Barrow and Methvin killed highway patrolmen H.D. Murphy and
Edward Bryant Wheeler on Easter Sunday, April 1, 1934 at the intersection of
Route 114 and Dove Road, near Grapevine, Texas (now Southlake). An eyewitness account said that Barrow and
Parker fired the fatal shots, and this story got widespread coverage before it
was discredited. Methvin later admitted that he fired the first shot, after
assuming that Barrow wanted the officers killed; he also said that Parker
approached the dying officers intending to help them, not to administer the
coup de grace as described by the discredited eyewitness. Barrow joined in,
firing at Patrolman Murphy. It has long been assumed that Parker was asleep in
the back seat when Methvin started shooting, and took no part in the assault.
Public opinion turned
against the couple after the Grapevine murders and resultant negative publicity
During the spring season, the Grapevine killings were
recounted in exaggerated detail, affecting public perception; all four Dallas
daily papers seized on the story told by the eyewitness, a farmer who claimed
to have seen Parker laugh at the way that Murphy's head "bounced like a
rubber ball" on the ground as she shot him. The stories claimed that police found a cigar
butt "with tiny teeth marks", supposedly those of Parker. Several days later, Murphy's fiancée wore her
intended wedding dress to his funeral, attracting photos and newspaper
coverage. The eyewitness's ever-changing
story was soon discredited, but the massive negative publicity increased the
public clamor for the extermination of the Barrow Gang. The outcry galvanized
the authorities into action, and Highway Patrol boss L.G. Phares offered a
reward of $1,000 for "the dead bodies of the Grapevine slayers" — not
their capture, just the bodies. Texas
Governor Ma Ferguson added another reward of $500 for each of the two killers,
which meant that, for the first time, "there was a specific price on
Bonnie's head, since she was so widely believed to have shot H.D. Murphy".

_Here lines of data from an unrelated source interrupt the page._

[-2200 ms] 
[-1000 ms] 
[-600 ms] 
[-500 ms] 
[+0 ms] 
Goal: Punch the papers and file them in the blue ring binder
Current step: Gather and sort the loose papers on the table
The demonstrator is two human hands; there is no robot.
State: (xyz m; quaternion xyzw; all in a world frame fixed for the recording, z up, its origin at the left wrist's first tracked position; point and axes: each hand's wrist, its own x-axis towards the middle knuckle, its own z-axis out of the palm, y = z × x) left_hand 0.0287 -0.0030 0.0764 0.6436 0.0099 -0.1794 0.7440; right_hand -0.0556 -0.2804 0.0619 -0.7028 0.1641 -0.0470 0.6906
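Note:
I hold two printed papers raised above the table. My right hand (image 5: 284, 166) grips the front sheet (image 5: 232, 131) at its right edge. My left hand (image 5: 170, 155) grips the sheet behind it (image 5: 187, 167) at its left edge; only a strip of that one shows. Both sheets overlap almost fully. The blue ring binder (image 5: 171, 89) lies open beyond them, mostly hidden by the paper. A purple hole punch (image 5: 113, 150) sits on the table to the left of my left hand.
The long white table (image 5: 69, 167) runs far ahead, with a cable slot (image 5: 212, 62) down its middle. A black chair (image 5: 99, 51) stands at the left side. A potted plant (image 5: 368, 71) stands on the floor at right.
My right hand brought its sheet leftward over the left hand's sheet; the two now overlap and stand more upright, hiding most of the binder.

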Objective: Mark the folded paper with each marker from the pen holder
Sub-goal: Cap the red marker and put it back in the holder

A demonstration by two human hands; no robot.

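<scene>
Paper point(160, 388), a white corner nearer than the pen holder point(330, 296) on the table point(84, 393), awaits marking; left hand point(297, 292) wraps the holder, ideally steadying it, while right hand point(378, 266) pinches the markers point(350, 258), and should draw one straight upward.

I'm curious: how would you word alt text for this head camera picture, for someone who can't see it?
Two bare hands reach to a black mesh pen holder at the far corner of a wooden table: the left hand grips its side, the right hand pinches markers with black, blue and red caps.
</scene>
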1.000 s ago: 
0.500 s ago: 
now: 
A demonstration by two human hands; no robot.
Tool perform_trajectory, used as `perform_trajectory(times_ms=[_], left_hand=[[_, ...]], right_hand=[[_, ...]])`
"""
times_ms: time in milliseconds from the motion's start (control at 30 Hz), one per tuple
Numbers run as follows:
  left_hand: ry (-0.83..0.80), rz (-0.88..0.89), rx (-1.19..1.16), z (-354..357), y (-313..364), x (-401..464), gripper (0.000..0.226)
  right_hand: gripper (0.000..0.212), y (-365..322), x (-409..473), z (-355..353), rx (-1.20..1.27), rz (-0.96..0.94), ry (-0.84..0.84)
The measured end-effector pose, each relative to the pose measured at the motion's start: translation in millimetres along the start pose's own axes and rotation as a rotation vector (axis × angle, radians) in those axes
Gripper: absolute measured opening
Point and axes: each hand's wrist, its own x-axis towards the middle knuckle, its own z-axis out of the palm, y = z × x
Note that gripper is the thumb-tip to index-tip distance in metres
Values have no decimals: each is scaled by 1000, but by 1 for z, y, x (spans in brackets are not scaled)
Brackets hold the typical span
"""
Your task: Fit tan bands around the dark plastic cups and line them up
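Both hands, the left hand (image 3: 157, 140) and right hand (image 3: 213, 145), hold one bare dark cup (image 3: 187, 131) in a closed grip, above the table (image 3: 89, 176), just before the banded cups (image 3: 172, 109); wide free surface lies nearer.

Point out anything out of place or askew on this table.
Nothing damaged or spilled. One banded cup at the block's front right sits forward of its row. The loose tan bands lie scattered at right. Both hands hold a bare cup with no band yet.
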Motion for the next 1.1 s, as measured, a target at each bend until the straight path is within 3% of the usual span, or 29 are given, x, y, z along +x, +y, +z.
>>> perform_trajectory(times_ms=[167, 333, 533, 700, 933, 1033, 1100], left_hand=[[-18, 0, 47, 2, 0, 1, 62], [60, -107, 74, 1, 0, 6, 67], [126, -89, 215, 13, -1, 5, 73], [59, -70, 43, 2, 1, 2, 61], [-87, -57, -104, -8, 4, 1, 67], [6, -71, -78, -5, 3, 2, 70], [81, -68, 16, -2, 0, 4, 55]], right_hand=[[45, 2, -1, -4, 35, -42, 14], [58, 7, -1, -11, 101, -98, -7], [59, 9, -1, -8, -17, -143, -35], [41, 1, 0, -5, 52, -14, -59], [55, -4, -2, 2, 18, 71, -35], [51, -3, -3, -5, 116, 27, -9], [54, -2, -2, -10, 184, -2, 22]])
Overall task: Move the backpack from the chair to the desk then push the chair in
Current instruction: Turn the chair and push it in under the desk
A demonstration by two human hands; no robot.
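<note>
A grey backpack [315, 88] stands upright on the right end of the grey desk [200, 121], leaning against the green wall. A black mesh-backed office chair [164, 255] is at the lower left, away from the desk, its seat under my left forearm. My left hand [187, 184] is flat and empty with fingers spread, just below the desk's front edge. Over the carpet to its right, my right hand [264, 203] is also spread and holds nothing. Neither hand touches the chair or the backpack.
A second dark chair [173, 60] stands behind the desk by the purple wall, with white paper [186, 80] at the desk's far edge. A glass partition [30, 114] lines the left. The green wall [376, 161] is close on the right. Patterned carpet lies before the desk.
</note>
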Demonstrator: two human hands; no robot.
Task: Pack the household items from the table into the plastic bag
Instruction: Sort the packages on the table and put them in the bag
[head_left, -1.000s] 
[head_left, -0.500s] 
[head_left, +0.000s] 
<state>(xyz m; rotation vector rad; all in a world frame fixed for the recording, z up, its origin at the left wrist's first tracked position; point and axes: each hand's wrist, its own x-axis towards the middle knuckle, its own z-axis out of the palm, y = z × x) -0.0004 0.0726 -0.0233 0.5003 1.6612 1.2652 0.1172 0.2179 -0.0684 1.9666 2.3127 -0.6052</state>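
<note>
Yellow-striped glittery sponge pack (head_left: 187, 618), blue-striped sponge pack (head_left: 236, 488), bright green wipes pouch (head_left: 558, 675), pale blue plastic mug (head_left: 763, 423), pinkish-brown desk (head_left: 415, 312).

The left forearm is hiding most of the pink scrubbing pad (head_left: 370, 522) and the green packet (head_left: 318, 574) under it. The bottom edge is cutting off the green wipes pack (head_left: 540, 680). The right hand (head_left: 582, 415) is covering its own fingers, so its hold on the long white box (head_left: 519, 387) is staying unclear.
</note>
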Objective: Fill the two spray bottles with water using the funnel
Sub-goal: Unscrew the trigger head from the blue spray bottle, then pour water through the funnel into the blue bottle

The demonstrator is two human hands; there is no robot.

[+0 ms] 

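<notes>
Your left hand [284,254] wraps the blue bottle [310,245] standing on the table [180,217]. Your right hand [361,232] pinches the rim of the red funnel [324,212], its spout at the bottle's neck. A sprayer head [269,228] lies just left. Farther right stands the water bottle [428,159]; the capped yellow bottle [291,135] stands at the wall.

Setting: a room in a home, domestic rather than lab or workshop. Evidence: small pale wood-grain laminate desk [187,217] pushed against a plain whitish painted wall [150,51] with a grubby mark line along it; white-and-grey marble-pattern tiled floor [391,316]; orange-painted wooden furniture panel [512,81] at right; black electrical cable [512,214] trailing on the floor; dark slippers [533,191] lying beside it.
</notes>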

Public hostility increased five days later, when Barrow and
Methvin murdered 60 year-old Constable William "Cal" Campbell, a
widower and father, near Commerce, Oklahoma. They kidnapped Commerce police chief Percy
Boyd, crossed the state line into Kansas, and let him go, giving him a clean
shirt, a few dollars, and a request from Parker to tell the world that she did
not smoke cigars. Boyd identified both Barrow and Parker to authorities, but he
never learned Methvin's name. The resultant arrest warrant for the Campbell
murder specified "Clyde Barrow, Bonnie Parker and John Doe". Historian Knight writes: "For the first
time, Bonnie was seen as a killer, actually pulling the trigger — just like
Clyde. Whatever chance she had for clemency had just been reduced." The Dallas Journal ran a cartoon on its
editorial page, showing an empty electric chair with a sign on it saying
"Reserved", adding the words "Clyde and Bonnie".
Deaths
Barrow and Parker were killed on May 23, 1934, on a rural
road in Bienville Parish, Louisiana. Texas officers Hamer, Hinton, Alcorn, and B.M.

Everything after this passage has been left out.